Пассионарность.
Здесь мы подходим к важнейшему достижению теории Л.Н. Гумилева, ее центральному звену. В одной из публичных лекций Лев Николаевич отметил, что введение в научный обиход системного подхода, представления о биосфере, учения о сигнальной наследственности или понятия этноса (известного со времен Аристотеля) не является его заслугой. Но если его имя останется в науке, то, прежде всего, благодаря тому, что он открыл побудительную причину этногенетических процессов – явление пассионарности.
В общем виде Л.Н. Гумилев определил пассионарность как эффект биохимической энергии живого вещества, преломленного психикой (1) или как эффект избытка энергии живого вещества биосферы (5). Эти натурфилософские определения точны, но недостаточно конкретны, если их применять к конкретным процессам человеческой истории. В онтогенезе пассионарность – это способность к сверхнапряжению ради иллюзий (идеальных целей), причем знак этих идеальных устремлений значения не имеет (13,15).
Признак пассионарности – поведенческий, свидетельствующий о наличии у его носителя идеала как такового и о желании достичь идеальной цели даже вопреки инстинкту самосохранения и сохранения вида (потомства). Как биологический инстинкт, пассионарность – антитеза инстинкта самосохранения и часто ведет к преждевременной гибели индивида.
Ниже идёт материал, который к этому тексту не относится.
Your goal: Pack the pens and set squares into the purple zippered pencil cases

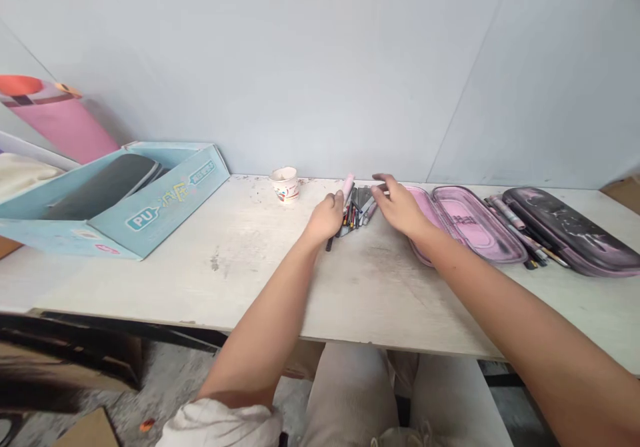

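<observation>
My left hand (327, 215) is closed around a thick pink marker (349, 184), whose end sticks up past the fingers. Under and beside that hand lies a loose pile of pens (357, 215), mostly dark, grey and silver. At the pile's right side is my right hand (400, 205), with thumb and fingers apart and nothing visible in them. Beneath my right wrist, partly hidden by the forearm, an unzipped pencil case (477, 223) with a pink inside lies spread on the table.
To the right, more pens (525, 233) lie beside a closed black-and-pink pencil case (575, 230). A paper cup (285, 184) stands near the wall. On the left, a light blue box (165, 197) holds a dark grey case (107, 187). The table's front edge runs above my lap.
</observation>
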Tool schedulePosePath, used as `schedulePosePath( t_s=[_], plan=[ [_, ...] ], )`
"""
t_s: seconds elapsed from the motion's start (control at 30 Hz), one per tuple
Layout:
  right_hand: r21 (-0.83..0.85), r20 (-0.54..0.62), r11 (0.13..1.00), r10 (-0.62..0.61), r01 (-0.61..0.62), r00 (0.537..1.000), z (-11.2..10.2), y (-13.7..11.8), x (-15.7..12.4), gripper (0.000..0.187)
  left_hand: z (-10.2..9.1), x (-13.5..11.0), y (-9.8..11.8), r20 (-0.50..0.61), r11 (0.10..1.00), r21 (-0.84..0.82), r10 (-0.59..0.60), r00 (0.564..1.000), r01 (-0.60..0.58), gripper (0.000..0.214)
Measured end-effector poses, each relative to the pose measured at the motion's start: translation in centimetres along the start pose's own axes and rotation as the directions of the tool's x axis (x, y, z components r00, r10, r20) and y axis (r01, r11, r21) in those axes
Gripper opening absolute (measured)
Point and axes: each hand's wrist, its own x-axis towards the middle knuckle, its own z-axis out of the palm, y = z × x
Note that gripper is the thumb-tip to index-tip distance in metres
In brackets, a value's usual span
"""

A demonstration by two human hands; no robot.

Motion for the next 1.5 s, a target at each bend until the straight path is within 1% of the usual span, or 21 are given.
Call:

В зависимости от соотношении величин пассионарного импульса (Р) и инстинкта самосохранения (I) Гумилевым рассматривается три характерных поведенческих типа: пассионарии (P>I), гармоничники (P=I), субпассионарии (P<I). В статистически равновесном этносе преобладают гармоничные особи, но изменение соотношения поведенческих типов определяет «состояние этноса как закрытой системы дискретного типа» (по классификации А.А. Малиновского) (22).
Пассионарность – это характерологическая доминанта, непреоборимое внутреннее стремление к деятельности, направленной на осуществление какой либо цели. Пасссионарность отдельного человека может сочетаться с любыми способностями; «...она не имеет отношения к этике, одинаково легко порождая подвиги и преступления, творчество и разрушение, благо и зло, исключая только равнодушие» (2).
На оценке самого феномена пассионарности следует остановиться особо. Ее внешне индивидуальные проявления часто коррелируют с неординарной активностью, жаждой власти, предельным честолюбием, но эта корреляция неоднозначна. Л.Н. Гумилев специально останавливается на этом :»... сопоставление пассионариев с вождями – домысел, цель которого описание одного из поведенческих признаков свести к банальной, давно отброшенной теории» (13, в). Тем не менее, появляются публикации, сводящие природное явление, открытое Л.Н. Гумилевым, к идее Аристотеля о врожденной предрасположенности властвующих к тому, чтобы властвовать (34). Здесь опять, как и в случае с расизмом, к истории этногенеза неоправданно подсоединяется многократно отвергнутая, но по-прежнему живучая теория «героев и толпы», которая основана на концепции доминирования инстинкта власти в качестве источника поведенческой активности. В действительности эффект пассионарности не сводится ни к одному из известных инстинктов (даже самых сильных – инстинкту самосохранения и защиты потомства) и не перекрывается их проявлениями.
А вот на биохимическом уровне пассионарность действительно может находить отражение, поскольку способность к сверхнапряжению, естественно, должна быть подкреплена морально-психическими особенностями данного организма. Существует очевидный параллелизм с результатами, полученными при изучении стресса. Стресс, как физиологическое состояние по энергетическому смыслу, возможно, является составляющей признака пассионарности. Ведь стрессовая реакция, по определению – это быстрая мобилизация энергетических ресурсов организма. Интересно, что стресс существенно повышает мутабельность. Показано, что выделение в организм больших доз кортикостероидов имитирует стрессорную реакцию и одновременно вызывает разрыв хромосом, повышая число хромосомных перестроек. Число хромосомных мутаций при этом увеличивается как в половых так и в соматических клетках.